The Danish Designer Combining Hyper-Feminine Dresses and ‘Dad’ Trainers

Cecilie Bahnsen A/W19Photography by Sara Abraham

Cecilie Bahnsen is fresh from showing her A/W19 collection at Copenhagen Fashion Week. Here, everything you need to know about her talked-about brand

  1. Who is it? Cecilie Bahnsen is a Copenhagen-based fashion label
  2. Why do I want it? A blend of effortless Scandinavian design with hyper-feminine codes
  3. Where can I find it? Online at Matches FashionNet-a-PorterNordstrom and Ssense, at Dover Street Market and Selfridges (London), and selected stores worldwide 

Who is it? Danish-born designer Cecilie Bahnsen graduated from London’s Royal College of Art with an MA in womenswear almost ten years ago, subsequently founding her own namesake label in 2015. Now based in Copenhagen, Bahnsen is fresh from marking her fifth season on the runway at Copenhagen Fashion Week with an A/W19 collection that solidified the codes of her brand: hyper-feminine dresses incorporating structural puffball sleeves; billowing silhouettes in tactile fabrics worked with couture-inspired techniques; ample ribbon tie-fastenings.

All of this Bahnsen cleverly combines with a thoroughly Scandivanian design sensibility via monochromatic or muted colour palettes, and a pared-back beauty look. In addition, she indicates how her dresses might be worn, often pairing each with shorts or a low-key form of footwear – for the new season, it was ‘dad sneakers’ and socks and for the last, a sandal made in collaboration with Suicoke. “The shoes and the shorts, for example, is something we’ve always used as elements to kind of dress it down,” she explains. “I think that’s the Scandinavian part – it’s really important not to be too ‘glam’.” 

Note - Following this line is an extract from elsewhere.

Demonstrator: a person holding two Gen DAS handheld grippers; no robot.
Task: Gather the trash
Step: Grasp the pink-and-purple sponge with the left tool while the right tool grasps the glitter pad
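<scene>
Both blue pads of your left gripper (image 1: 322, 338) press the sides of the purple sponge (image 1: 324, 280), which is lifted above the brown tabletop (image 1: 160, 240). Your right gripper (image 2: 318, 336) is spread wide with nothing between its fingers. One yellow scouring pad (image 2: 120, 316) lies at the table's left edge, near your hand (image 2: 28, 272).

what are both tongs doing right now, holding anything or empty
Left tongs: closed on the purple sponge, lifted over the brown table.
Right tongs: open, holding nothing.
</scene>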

Why do I want it? There is an enviable and what should be contradictory effortlessness to Bahnsen’s frou-frou designs, the kind that belongs to the women seen on the streets of Copenhagen. These are the women who seem to inspire Bahnsen most of all, and you can easily imagine one of her intricate pieces worn at a Danish wedding by the bride herself, with simpler smock shapes paired with tights or even cut-off leggings, reserved for the daily navigation of the streets by bicycle. “She’s not scared of being feminine,” the designer says of her muse. “She’s not scared of standing out. But she is independent and also very relaxed and easy in the way she dresses.” All toiles and samples are made in the city, too, in a studio located opposite the A/W19 show space, then outsourced to sustainable factories in Wales for production.

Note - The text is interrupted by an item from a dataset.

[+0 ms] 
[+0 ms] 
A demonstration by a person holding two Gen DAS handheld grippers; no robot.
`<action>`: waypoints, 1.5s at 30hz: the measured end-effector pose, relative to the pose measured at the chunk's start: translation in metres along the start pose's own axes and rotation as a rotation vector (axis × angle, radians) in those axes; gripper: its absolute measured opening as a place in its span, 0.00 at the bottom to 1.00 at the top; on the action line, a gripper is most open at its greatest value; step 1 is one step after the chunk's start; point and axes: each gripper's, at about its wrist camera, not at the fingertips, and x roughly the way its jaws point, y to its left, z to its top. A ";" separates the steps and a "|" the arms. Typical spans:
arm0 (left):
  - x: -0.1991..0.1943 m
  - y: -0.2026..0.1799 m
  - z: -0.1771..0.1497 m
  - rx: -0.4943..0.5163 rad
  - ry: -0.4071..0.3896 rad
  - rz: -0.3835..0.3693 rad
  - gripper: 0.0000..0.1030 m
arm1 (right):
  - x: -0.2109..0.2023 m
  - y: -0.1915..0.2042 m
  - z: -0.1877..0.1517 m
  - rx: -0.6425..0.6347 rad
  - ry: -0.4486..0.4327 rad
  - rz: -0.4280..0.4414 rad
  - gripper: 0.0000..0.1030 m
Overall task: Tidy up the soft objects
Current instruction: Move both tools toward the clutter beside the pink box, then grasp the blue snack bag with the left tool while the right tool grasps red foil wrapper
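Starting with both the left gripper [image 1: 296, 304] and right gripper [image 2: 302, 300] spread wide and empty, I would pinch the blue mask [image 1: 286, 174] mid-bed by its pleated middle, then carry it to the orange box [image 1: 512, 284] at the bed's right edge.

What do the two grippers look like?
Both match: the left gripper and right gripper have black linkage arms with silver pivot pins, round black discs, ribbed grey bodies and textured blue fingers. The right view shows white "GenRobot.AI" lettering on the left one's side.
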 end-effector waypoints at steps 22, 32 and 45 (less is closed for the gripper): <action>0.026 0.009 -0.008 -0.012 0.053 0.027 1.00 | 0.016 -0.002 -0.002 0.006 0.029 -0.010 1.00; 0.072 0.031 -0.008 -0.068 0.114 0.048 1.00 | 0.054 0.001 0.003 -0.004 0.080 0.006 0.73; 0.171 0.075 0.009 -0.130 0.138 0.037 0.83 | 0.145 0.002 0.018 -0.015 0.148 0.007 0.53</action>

While still rooted in Denmark, Bahnsen’s success is now global: in 2017, her brand was nominated for the LVMH prize and it is now stocked in over 50 stores worldwide, including Dover Street Market London, Tokyo and New York, where she is currently working on a new and exciting project. “We are going to New York on Tuesday to do an installation with Dover Street,” she says. “It’s going to be really cool. It’s our first store installation, that will also be an idea of what our own retail space could be in the future...” In the meanwhile, we’ll have our credit cards at the ready.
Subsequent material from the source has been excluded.